◆ What is expected: List the lines of this listing that hold the word "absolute".

************

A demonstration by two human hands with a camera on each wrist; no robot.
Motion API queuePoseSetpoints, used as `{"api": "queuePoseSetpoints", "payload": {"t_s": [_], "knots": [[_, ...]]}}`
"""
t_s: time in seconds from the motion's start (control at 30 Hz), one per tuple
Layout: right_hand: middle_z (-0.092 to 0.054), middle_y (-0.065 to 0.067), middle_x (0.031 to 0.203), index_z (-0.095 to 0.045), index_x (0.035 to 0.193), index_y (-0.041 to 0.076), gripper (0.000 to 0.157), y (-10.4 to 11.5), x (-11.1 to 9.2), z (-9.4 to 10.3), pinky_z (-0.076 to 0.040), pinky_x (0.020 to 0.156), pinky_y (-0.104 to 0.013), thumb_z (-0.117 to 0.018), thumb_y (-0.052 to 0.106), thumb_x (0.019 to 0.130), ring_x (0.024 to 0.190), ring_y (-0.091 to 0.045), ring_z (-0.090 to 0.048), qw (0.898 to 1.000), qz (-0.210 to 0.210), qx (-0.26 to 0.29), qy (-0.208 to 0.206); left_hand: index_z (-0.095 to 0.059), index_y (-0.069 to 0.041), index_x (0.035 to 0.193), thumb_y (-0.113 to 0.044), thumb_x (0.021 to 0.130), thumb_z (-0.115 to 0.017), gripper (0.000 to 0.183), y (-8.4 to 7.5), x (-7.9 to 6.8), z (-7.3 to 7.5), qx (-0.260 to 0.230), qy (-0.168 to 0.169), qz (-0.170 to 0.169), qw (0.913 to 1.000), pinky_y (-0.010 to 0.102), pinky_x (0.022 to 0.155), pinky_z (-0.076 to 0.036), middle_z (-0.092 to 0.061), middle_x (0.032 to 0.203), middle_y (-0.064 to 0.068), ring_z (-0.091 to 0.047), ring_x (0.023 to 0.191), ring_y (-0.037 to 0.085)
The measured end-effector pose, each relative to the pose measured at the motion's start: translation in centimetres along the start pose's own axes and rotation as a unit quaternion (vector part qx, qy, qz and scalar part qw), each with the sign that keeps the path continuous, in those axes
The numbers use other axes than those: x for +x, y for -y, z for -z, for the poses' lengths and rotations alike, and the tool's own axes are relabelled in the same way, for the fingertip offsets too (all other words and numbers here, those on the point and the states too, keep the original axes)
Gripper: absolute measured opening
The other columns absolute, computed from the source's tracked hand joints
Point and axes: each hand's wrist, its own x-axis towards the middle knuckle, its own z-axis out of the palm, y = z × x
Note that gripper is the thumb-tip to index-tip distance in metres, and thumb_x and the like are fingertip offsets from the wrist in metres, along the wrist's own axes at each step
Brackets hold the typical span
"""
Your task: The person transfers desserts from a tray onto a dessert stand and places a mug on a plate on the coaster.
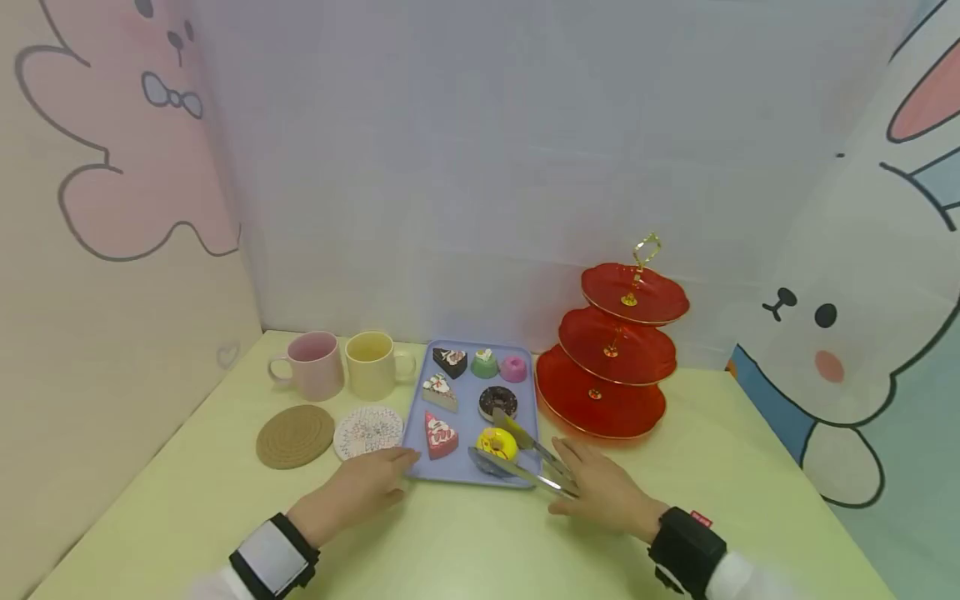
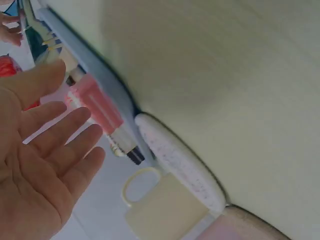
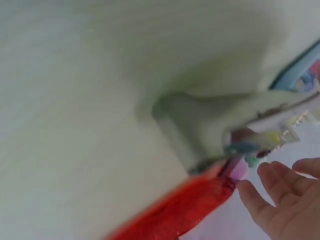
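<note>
Silver tongs lie over the right front of a lavender tray, blades on both sides of a yellow doughnut. At their handle end is my right hand, its fingers extended and spread in the right wrist view. My left hand is at the tray's front left corner, palm and straight fingers showing in the left wrist view, holding nothing. Also on the tray are a pink cake slice, a white slice, a chocolate slice, a chocolate doughnut, a green cake and a pink one.
Behind the right hand rises a red three-tier stand with a gold handle. Pink and yellow mugs stand back left. In front of them lie a brown woven coaster and a white speckled coaster. Walls enclose the table's back and sides.
</note>
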Motion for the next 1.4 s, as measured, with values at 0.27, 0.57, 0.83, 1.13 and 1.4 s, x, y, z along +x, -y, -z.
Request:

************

◆ Response box:
Gripper: absolute measured opening
The other columns absolute, computed from the source's tracked hand joints

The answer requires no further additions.